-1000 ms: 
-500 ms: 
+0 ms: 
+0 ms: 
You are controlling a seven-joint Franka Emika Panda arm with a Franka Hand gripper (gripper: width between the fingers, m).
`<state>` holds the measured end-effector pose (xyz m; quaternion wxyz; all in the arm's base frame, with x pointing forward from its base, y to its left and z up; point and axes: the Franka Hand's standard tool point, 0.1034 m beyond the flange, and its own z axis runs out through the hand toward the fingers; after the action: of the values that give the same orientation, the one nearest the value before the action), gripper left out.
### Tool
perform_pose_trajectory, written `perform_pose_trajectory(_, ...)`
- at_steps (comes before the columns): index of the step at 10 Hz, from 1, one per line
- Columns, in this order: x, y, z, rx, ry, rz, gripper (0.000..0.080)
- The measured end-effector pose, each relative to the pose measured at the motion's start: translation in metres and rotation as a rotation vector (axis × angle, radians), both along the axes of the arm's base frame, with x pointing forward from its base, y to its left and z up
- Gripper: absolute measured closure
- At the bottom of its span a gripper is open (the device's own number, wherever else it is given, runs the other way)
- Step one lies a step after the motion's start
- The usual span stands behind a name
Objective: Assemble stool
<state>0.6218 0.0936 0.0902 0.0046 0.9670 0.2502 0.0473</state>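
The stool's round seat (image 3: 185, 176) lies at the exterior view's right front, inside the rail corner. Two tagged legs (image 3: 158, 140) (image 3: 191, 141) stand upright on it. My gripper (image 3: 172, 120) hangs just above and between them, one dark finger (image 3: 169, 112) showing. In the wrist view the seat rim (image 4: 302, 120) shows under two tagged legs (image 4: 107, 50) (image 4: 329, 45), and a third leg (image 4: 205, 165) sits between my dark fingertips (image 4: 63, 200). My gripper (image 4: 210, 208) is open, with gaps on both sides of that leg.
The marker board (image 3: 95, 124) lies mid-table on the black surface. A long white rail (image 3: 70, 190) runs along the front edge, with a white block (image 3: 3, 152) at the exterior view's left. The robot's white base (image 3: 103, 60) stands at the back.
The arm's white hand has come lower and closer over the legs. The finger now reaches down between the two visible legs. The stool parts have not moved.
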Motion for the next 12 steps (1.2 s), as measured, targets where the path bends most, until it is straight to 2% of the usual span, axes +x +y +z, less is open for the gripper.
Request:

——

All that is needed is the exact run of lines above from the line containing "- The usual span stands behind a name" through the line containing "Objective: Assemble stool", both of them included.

- The usual span stands behind a name
Objective: Assemble stool

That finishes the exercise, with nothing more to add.